The Wizards are wearing funky gold and black uniforms. Interesting. 

- Cleveland turned the ball over a good amount of times early.

- Snow and Wesley hit shots, so at 6:54 of the game, 4 of Cleveland's 9 points came from the veteran guards.

- Cleveland trying to get Ilgauskas going. Several passes have gone his way.


----------



## remy23 (Aug 15, 2002)

Cleveland leads 29-26 after one quarter. The Cavs once had an 8 point lead but the Wizards stayed close and made a late push.


----------



## remy23 (Aug 15, 2002)

Gibson on the court rather early in the game. Interesting.


----------



## notting_hill (Dec 18, 2005)

JAmes is waiting the second half I guess, he is not forcing the game right now. It is offical now that we have a great bench out there. Sasa, Varejao,Marshall, Jones. 

Snow with 6 asists :eek8:


----------



## Pioneer10 (Sep 30, 2004)

My computer download of NBATV is acting up


----------



## Pioneer10 (Sep 30, 2004)

Man we can't let the Wizards get offensive rebounds


----------



## Pioneer10 (Sep 30, 2004)

Just trading baskets


----------



## Pioneer10 (Sep 30, 2004)

Blah Arenas is hitting jumpers: we miss hughes and his D right now


----------



## Pioneer10 (Sep 30, 2004)

Arenas is on fire.

****ING eric snow: how can you blow that layup off that pass


----------



## Pioneer10 (Sep 30, 2004)

Lebron vs. Arenas now: good show. I think we should try Gibson on Arenas


----------



## futuristxen (Jun 26, 2003)

We're getting killed on the glass tonight. One of our keys to victory. BUt they always give us problems on the glass because they are all a bunch of freaks with weird shots.


----------



## Pioneer10 (Sep 30, 2004)

futuristxen said:


> We're getting killed on the glass tonight. One of our keys to victory. BUt they always give us problems on the glass because they are all a bunch of freaks with weird shots.


 I don't know why Brown doesn't play Gooden/AV together when we're gettign killed on the glass.

Marshall looking a bit old today


----------



## futuristxen (Jun 26, 2003)

Pioneer10 said:


> Arenas is on fire.
> 
> ****ING eric snow: how can you blow that layup off that pass


That was harder to miss than make.

The layups that we routinely blow, blow my mind. How can an NBA player miss a pretty much wide open layup?


----------



## Pioneer10 (Sep 30, 2004)

futuristxen said:


> That was harder to miss than make.
> 
> The layups that we routinely blow, blow my mind.
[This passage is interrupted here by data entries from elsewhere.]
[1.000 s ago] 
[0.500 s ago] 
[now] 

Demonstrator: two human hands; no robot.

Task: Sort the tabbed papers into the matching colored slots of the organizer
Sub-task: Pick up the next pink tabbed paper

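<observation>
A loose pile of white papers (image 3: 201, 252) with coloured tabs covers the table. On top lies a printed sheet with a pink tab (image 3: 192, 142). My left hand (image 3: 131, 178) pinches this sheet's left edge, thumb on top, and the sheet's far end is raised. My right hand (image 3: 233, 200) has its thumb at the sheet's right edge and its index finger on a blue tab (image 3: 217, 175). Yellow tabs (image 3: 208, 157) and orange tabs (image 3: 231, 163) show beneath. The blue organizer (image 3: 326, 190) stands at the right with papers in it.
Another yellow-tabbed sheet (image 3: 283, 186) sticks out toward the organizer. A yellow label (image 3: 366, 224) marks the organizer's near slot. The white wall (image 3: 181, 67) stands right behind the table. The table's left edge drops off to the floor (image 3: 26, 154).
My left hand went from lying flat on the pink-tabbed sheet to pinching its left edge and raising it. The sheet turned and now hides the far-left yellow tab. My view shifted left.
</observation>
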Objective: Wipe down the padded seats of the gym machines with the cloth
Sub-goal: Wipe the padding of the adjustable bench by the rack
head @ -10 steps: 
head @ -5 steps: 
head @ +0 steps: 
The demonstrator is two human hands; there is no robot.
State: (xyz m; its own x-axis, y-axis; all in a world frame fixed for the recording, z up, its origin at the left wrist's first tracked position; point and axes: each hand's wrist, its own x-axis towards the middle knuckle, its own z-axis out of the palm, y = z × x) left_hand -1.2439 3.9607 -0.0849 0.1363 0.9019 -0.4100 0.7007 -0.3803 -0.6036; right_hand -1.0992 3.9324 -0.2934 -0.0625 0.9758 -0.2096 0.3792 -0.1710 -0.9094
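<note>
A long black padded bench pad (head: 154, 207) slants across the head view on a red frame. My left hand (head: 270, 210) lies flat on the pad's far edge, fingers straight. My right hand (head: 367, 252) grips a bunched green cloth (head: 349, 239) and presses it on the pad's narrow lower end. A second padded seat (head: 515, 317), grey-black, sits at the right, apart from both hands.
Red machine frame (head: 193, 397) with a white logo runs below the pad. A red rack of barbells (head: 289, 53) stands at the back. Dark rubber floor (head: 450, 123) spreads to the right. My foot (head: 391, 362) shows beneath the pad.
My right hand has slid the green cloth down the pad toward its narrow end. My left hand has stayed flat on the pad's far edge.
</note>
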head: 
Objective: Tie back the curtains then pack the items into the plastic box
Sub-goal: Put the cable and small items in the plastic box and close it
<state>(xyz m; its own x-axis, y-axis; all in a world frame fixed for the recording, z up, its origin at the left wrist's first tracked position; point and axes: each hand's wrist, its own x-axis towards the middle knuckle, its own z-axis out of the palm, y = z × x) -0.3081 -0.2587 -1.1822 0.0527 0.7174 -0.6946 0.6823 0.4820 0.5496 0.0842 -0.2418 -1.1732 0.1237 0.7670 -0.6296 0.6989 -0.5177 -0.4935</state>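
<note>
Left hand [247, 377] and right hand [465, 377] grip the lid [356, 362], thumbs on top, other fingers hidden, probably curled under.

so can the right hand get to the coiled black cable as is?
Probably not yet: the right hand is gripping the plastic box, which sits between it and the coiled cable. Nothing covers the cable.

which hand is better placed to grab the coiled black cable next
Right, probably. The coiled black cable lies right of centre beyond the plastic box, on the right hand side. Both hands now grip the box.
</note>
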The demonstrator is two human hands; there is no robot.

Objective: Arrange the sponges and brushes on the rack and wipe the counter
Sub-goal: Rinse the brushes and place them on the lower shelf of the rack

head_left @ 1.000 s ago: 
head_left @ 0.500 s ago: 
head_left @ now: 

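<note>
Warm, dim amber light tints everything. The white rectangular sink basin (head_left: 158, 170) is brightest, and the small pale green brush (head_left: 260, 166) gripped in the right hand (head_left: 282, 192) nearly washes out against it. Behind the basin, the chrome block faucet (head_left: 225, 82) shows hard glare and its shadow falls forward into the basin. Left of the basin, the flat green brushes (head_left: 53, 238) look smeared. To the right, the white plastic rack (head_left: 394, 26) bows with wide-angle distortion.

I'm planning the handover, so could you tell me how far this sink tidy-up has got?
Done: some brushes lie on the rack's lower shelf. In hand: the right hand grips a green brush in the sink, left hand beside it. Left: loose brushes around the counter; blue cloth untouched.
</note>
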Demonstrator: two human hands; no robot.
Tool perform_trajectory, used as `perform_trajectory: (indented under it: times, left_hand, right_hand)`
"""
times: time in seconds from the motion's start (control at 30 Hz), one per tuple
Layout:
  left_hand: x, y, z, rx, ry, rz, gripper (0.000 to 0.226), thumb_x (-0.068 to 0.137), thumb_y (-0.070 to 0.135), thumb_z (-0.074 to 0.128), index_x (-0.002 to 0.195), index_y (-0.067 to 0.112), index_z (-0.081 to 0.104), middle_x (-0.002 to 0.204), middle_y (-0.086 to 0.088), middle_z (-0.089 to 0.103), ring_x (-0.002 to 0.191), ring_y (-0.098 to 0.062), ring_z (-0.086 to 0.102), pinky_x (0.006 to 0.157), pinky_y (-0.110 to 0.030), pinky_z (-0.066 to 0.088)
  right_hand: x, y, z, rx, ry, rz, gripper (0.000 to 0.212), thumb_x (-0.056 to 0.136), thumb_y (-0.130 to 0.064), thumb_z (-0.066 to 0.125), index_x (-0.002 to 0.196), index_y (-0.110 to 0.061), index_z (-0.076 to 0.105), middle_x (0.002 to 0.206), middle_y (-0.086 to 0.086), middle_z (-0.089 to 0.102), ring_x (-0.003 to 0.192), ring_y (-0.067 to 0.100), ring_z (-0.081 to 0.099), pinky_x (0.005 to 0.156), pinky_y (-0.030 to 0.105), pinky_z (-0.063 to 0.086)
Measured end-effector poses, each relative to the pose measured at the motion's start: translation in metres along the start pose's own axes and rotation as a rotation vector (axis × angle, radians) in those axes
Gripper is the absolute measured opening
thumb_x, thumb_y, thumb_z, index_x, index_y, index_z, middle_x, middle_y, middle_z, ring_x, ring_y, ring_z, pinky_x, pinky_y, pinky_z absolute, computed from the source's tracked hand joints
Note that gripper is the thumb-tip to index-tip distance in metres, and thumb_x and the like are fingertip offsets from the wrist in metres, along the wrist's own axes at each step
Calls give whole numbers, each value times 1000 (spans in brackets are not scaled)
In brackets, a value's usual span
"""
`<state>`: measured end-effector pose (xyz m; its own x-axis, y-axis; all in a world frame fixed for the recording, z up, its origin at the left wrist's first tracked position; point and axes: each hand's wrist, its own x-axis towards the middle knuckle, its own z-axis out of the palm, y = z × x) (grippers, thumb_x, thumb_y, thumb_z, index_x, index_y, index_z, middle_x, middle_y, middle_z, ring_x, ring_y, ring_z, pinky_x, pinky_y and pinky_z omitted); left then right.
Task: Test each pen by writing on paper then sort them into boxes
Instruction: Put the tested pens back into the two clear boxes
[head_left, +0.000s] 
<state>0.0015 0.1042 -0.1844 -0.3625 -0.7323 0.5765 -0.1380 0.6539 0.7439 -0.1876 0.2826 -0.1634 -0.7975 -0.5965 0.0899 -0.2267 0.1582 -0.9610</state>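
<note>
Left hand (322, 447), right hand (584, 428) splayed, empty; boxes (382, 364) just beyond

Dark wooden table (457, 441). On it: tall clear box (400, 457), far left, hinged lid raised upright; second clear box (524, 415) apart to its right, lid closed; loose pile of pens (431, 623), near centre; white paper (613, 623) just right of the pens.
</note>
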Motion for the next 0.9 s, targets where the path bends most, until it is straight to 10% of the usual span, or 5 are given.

How can an NBA player miss a pretty much wide open layup?


 And Snow wonders why plays around run for him. Blah

Terrible end there: how did Jamison get that wide open.

I really would try Gibson simply for D.


----------



## Pioneer10 (Sep 30, 2004)

I hate listening to announcers from other teams. All this praise heaped on the opposition: don;t like it


----------



## Pioneer10 (Sep 30, 2004)

We're simply not doing a good job on the defensive glass today. Right after I talk about how good we are on the boards.

Costs us 3 points


----------



## Pioneer10 (Sep 30, 2004)

We are sooooooo slow with this dumb lineup of Snow, Wesley, and Z


----------



## Pioneer10 (Sep 30, 2004)

Giving this game away with this lineup. Wizards are killing us with there footspeed advantage


----------



## Pioneer10 (Sep 30, 2004)

Gooden playing like crap today


----------



## futuristxen (Jun 26, 2003)

We're getting killed on And1's.


----------



## futuristxen (Jun 26, 2003)

Danny Gibson is getting run tonight.


----------



## Pioneer10 (Sep 30, 2004)

futuristxen said:


> Danny Gibson is getting run tonight.


 Wizards are faster at every spot: they can go pretty much where they want.

I frankly can't believe Brown stuck with this lineup as long as he did


----------



## futuristxen (Jun 26, 2003)

The Arenas free throw shooting show. Doesn't this look familiar?

I don't get the Gibson subs. He's got two plays. One in each half.


----------



## Pioneer10 (Sep 30, 2004)

What Gibson gets one possesion? Blah


----------



## futuristxen (Jun 26, 2003)

Pioneer10 said:


> What Gibson gets one possesion? Blah


One offensive play in the first half. One defensive in the second.

He's a two way player. :biggrin: 

I don't think we're going to win this game. I don't think the effort is there tonight.


----------



## Pioneer10 (Sep 30, 2004)

I wish Lebron didn't pass that to DJ: he could have dunked that


----------



## Pioneer10 (Sep 30, 2004)

futuristxen said:


> One offensive play in the first half. One defensive in the second.
> 
> He's a two way player. :biggrin:
> 
> I don't think we're going to win this game. I don't think the effort is there tonight.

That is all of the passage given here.